Scan the material that follows. Copy every line containing the word "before".

Content starts

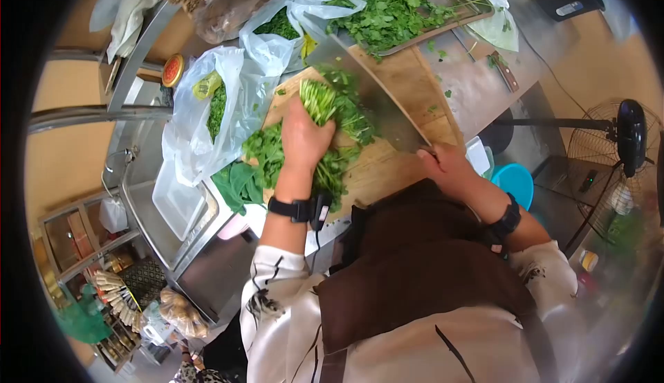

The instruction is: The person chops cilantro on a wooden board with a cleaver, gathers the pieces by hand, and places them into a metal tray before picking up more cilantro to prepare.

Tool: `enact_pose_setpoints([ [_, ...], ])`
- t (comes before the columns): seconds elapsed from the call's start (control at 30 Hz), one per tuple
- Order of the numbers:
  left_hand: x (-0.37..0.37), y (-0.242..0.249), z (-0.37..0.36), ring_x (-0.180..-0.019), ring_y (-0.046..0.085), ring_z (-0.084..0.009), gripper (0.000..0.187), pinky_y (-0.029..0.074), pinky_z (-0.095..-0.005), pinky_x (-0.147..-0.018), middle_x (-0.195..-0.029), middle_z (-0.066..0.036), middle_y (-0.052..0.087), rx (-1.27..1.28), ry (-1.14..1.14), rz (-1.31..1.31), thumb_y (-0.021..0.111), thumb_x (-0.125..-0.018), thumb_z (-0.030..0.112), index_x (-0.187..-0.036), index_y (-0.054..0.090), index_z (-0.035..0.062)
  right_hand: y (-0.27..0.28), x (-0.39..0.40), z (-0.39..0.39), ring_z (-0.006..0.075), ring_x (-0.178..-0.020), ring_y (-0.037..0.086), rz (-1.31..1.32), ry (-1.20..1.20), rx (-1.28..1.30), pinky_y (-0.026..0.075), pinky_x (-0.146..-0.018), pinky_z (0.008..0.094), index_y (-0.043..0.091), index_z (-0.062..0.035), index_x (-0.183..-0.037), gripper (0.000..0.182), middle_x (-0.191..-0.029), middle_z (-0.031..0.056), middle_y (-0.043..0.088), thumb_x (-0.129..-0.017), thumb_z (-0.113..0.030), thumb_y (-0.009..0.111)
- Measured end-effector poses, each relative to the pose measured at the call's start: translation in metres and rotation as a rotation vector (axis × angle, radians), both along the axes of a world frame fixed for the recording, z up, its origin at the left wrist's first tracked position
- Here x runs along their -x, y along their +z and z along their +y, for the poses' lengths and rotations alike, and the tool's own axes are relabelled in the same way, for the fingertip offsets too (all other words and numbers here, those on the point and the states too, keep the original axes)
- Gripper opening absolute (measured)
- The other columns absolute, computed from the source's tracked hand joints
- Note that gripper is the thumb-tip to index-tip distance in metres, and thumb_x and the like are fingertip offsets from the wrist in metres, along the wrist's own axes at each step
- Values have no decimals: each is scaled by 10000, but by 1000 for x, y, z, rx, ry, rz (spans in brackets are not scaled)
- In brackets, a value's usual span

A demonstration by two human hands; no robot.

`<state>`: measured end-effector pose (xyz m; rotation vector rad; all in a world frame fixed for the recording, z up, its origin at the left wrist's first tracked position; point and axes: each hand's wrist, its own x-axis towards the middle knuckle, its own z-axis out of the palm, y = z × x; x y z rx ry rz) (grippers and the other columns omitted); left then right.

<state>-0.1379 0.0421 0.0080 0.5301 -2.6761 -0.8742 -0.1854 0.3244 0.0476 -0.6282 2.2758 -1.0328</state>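
Note:
My left hand point(304, 136) is closed around a bunch of cilantro point(317, 101), its pale cut stems facing up and its leaves spreading below over the wooden cutting board point(387, 170). In my right hand point(446, 168) is the handle of a large cleaver point(377, 96). Its broad blade slants up and to the left over the board, close to the right side of the bunch. Loose green leaves lie on the board around the bunch, and larger leaves point(242, 184) hang at its left edge.
Plastic bags point(238, 92) with chopped greens stand left of the board. Behind it a metal tray point(443, 26) holds more cilantro. Another knife point(507, 73) lies at the right. A sink point(142, 210) with a white container is at left, a fan point(626, 134) at right.

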Motion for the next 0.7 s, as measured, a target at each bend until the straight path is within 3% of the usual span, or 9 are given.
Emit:
enact_pose_setpoints([
  [0.07,30,-1,6,-1065,530,-459,749,462,-480,-904,-1143,-284,554,33,-8,-205,755,-660,168,-1285,406,-50,2,6,24,430,-719,576,66,-24,-9,439,-646,467,550,30,-845,318,-747,246,588,-959,-266,528],
  [0.17,47,-49,15,-1173,481,-451,795,408,-490,-1002,-1271,-288,496,341,-54,-234,761,-680,230,-1315,384,-64,4,8,58,423,-704,584,75,-148,-3,451,-629,450,567,36,-892,259,-751,244,596,-951,-216,551],
  [0.2,53,-37,17,-1246,429,-439,859,338,-507,-1068,-1337,-288,449,195,-69,-414,768,-693,305,-1344,355,-74,5,6,65,420,-699,586,65,-203,-2,455,-624,444,572,38,-910,242,-752,243,599,-948,-200,558],
  [0.3,44,-26,32,-1251,420,-436,919,339,-500,-1066,-1318,-295,453,183,-114,-381,753,-704,379,-1373,321,-80,0,4,76,415,-701,592,-24,-267,-32,464,-621,427,585,38,-960,221,-751,238,606,-946,-181,562],
  [0.33,43,-19,44,-1243,422,-427,1055,323,-515,-1063,-1294,-291,460,213,-109,-418,747,-694,507,-1420,257,-79,-11,3,81,410,-697,595,-6,-271,-28,461,-620,438,591,45,-983,229,-734,232,602,-948,-179,555],
  [0.43,25,-10,76,-1096,488,-416,1141,363,-518,-995,-1190,-274,498,490,-216,-370,731,-684,602,-1422,228,-107,-24,4,83,407,-720,606,28,-250,-63,478,-637,438,599,54,-1017,242,-770,238,614,-931,-170,566],
  [0.47,20,-18,80,-1141,462,-416,1206,326,-547,-1013,-1247,-274,472,520,-226,-348,688,-680,685,-1446,190,-102,-24,5,82,402,-731,611,72,-243,-40,486,-650,438,596,51,-1044,252,-800,235,620,-918,-166,575],
  [0.57,9,-26,89,-1190,432,-422,1167,317,-542,-1026,-1306,-294,437,645,-247,-327,683,-703,659,-1444,195,-99,-21,11,76,389,-768,625,193,-182,1,506,-692,438,582,34,-1129,314,-886,222,636,-879,-155,601],
  [0.7,4,-45,86,-1246,402,-422,928,318,-566,-1026,-1354,-275,414,647,-215,-360,667,-805,488,-1435,281,-75,-25,22,72,364,-815,628,393,-33,-11,513,-725,434,545,-9,-1234,434,-945,184,635,-832,-142,637],
])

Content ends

**FINISHED TASK**
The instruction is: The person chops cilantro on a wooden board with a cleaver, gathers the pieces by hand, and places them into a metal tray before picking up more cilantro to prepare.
- t (comes before the columns): seconds elapsed from the call's start (control at 30 Hz), one per tuple

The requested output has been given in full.